To choose the top-level range, you could query all the existing top-level pools in the database and use the shortest prefix, which contains all the given ranges.

rasovica commented 7 years ago

I added a feature mitar requested, if you zoom in the url sets to something like this ip_space/?scale=45.25483399593904&start=191,3775 and if you load the site with this parameters set it zooms in acordingly screenshot from 2017-09-02 07-02-27

mitar commented 7 years ago

What does start stand for in URL?

rasovica commented 7 years ago

The start= is the IP in the furthest most left top corner converted to hilbert curve 2d in the x,y notation. The 10.0.0.0/8 is hardcoded while loading data, because we don't yet know what the network is gonna be like, I added last night a button zoom to fit screenshot from 2017-09-03 17-02-25 Which calculates the smallest possible network which fits all the top-level nodes, however I don't zoom to it automatically, just list it as an option to zoom to, I don't think zooming to it instantly is a good idea, after all we want users to see how much of the 10.0.0.0/8 is left and where the top nodes are in that space, If they have a small network they can zoom to fit it on the screen by simply pressing one button.

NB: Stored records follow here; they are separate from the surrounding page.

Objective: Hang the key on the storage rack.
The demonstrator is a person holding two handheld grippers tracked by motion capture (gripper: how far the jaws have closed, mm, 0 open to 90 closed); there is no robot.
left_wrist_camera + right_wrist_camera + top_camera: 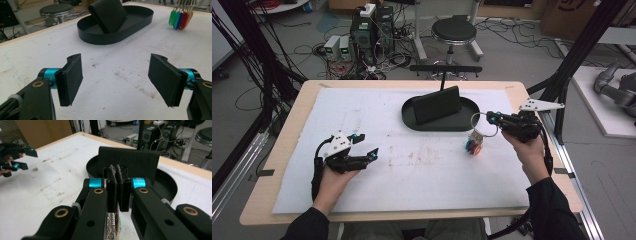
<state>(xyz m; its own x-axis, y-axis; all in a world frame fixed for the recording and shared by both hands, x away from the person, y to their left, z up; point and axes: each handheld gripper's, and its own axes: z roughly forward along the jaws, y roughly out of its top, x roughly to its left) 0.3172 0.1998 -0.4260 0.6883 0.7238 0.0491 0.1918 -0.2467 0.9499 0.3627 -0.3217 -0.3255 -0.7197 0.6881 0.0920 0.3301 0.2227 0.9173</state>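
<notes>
White padding (pixel 412 165) covers the wooden table (pixel 282 150), with a bare strip of wood left along every edge. Nearest the person, the front half of the padding is open and stained. The left gripper (pixel 364 146) rests low over this open stretch on the left side, its jaws spread wide with nothing between them; in the left gripper view (pixel 116 80) only bare padding lies between the two flat pads.

On the right side, the right gripper (pixel 490 118) is held above the padding close to the table's right edge, its jaws pressed together on the metal ring (pixel 483 125) of a bunch of keys. The bunch's coloured tags (pixel 474 146) hang below the ring, just above or touching the padding; which one I cannot tell.

Just beyond the tags sits a black oval tray (pixel 412 120), with a black wallet (pixel 437 105) leaning upright in it. The tray stands directly ahead of the right gripper.

Past the far table edge are a round stool (pixel 454 31), cables and power units (pixel 338 47) on the floor.

The right gripper view (pixel 117 182) shows its pads meeting, with metal (pixel 112 223) glinting below them and the wallet (pixel 145 161) straight ahead. The left gripper view shows the tags (pixel 180 18) fanned green, blue, red and orange, and the tray's side wall (pixel 110 37).
</notes>
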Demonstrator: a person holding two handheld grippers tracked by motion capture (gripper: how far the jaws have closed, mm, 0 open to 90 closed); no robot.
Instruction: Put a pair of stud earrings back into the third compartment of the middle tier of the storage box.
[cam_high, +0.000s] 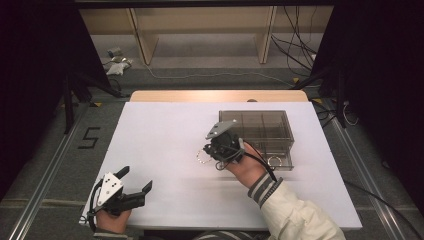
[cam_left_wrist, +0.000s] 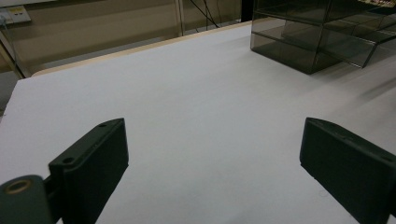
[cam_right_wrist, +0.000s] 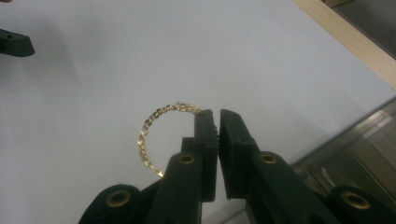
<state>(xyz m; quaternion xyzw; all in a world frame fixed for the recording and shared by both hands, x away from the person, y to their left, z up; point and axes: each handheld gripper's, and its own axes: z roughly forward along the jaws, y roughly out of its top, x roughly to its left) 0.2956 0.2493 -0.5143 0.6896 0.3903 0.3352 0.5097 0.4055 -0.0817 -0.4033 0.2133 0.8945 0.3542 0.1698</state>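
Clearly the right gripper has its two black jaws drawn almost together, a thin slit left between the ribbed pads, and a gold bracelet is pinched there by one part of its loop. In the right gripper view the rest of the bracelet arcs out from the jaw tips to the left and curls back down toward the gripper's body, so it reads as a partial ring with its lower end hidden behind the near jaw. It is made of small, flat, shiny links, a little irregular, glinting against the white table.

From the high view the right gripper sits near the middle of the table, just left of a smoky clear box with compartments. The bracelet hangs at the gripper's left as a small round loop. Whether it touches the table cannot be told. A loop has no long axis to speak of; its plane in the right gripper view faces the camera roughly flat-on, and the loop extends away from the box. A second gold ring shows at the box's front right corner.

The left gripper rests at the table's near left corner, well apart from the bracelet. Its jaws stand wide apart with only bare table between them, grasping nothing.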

mitar commented 7 years ago

The 10.0.0.0/8 is hardcoded while loading data, because we don't yet know what the network is gonna be like So you compute the smallest network on the server side, render it to the template, and then use that to initialize client side. So you do not have to compute that on the client.

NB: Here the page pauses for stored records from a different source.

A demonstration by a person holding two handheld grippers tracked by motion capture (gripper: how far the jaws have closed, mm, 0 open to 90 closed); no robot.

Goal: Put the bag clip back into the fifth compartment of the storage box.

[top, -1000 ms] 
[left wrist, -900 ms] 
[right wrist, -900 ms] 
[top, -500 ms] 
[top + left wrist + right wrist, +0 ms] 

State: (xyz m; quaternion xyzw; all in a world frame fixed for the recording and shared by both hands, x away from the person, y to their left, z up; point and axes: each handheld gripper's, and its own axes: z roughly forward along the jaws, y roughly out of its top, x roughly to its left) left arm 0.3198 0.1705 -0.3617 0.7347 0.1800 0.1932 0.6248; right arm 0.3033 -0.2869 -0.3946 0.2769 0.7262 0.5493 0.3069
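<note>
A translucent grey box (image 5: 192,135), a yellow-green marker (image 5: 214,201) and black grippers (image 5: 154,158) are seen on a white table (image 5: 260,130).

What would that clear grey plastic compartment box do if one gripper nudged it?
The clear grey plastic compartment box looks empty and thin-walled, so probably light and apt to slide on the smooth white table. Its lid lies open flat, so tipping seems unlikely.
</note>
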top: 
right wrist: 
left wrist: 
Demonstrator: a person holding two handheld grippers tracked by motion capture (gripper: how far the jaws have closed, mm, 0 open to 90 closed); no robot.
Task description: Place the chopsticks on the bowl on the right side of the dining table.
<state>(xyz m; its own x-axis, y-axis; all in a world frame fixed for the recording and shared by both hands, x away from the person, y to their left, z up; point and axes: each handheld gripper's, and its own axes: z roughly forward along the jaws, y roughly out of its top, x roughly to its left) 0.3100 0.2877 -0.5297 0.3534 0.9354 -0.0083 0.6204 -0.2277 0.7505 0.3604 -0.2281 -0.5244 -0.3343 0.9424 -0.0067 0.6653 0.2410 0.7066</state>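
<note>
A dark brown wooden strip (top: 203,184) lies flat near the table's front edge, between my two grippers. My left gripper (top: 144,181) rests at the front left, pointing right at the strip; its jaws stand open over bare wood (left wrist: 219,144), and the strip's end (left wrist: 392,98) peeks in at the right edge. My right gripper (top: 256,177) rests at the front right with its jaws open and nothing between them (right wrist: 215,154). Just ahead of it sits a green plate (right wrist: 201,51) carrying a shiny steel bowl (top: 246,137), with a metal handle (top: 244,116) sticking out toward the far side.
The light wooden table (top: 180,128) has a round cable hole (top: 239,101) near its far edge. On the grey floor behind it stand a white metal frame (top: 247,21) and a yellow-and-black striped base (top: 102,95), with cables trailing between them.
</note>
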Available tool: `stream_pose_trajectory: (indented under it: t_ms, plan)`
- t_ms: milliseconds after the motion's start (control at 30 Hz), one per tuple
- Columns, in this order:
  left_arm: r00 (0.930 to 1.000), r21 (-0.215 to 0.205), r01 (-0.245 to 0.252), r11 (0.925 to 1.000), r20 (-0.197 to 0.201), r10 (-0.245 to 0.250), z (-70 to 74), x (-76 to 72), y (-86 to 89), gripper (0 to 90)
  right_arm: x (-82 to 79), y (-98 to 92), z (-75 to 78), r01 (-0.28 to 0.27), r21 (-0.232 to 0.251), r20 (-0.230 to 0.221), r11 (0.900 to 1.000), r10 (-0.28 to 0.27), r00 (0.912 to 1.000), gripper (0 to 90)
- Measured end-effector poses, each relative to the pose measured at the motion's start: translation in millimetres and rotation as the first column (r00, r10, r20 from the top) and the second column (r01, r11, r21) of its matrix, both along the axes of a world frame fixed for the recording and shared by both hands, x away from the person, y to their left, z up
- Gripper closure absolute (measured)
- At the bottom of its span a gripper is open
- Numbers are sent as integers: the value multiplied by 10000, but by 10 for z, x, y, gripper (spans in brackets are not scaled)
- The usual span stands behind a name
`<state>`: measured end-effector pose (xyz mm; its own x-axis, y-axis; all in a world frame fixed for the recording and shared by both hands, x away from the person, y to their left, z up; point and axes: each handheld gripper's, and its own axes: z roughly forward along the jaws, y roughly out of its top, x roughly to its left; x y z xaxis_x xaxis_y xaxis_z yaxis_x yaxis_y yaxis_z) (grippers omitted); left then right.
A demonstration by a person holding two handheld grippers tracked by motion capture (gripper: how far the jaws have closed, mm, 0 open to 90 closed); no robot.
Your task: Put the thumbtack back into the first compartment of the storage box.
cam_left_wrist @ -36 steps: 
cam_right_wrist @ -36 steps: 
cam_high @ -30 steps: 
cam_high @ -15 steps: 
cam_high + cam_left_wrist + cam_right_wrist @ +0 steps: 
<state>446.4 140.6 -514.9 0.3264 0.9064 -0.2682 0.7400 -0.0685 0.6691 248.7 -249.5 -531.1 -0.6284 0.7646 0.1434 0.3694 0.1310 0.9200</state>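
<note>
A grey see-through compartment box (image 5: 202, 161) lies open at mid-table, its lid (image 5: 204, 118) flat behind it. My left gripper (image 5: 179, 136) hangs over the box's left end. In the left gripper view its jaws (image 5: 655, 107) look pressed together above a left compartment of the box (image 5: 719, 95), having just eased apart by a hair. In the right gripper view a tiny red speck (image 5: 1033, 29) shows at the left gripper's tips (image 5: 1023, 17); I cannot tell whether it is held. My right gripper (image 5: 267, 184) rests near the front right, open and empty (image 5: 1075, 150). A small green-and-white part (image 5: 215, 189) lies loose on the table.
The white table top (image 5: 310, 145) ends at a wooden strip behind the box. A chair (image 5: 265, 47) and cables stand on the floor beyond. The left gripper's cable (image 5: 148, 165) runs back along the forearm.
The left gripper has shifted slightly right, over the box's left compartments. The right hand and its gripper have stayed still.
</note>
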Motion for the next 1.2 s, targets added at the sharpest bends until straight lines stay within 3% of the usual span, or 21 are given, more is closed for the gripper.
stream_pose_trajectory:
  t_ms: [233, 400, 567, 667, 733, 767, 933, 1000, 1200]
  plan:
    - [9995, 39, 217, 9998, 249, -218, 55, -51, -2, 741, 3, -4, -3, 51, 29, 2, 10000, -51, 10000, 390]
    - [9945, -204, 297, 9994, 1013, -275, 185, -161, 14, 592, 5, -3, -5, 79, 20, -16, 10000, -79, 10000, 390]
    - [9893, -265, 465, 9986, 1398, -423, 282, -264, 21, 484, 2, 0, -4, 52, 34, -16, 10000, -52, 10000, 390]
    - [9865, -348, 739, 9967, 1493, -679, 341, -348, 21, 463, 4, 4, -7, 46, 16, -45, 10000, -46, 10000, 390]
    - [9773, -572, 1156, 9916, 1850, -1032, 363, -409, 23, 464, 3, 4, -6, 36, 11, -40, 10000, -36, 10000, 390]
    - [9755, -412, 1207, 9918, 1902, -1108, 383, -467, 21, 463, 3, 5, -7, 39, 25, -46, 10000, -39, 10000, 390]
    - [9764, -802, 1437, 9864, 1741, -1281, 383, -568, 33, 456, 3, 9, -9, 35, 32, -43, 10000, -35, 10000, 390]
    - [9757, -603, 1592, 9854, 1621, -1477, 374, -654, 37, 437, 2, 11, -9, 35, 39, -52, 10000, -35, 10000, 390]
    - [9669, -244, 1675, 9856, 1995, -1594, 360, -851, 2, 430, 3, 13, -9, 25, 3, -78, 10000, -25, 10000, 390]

I don't think zooming to it instantly is a good idea, after all we want users to see how much of the 10.0.0.0/8 is left and where the top nodes are in that space

10.0.0.0/8 is not special in any way. Why then don't start with 0.0.0.0/0? And show how much of the whole Internet is left? :-)

No, please do so that it starts with the smallest network which includes all IP pools nodewatcher instance has. Because user cares only about the free space in IP pools. Not free space of 10.0.0.0/8.

Alternatively, you could render one of your visualizations per non-nesting IP pools.

rasovica commented 7 years ago

The network is now fitted to the map on start.

mitar commented 7 years ago

If d3 is not changed in any way, then you can just add a static file as you have done. But if anything is changed, then do it through a git submodule.

rasovica commented 7 years ago

I added submodules, symlink to static files. Just waiting for the premission to make branch the commits are ready on my side. The hardcoded number of 33 is the number of all possible prefixses from 0-32, however i found a bug/ bad design in my code where i would assume i will only get one page of data and not follow the next url, i have now implemented an recursive function that loads the data, for wlan-si the full page load now takes about 100s for about 7000nodes.

mitar commented 7 years ago

I have now implemented an recursive function that loads the data, for wlan-si the full page load now takes about 100s for about 7000nodes.

Hm, didn't we initially said that you will render things lazily? So you render just top level things, then recurse when user zooms and so on? But probably it is hard to know when one can do that?

Why do you fetch things in order of prefix length? Why don't you just fetch everything in one request? You are fetching at the end everything, no?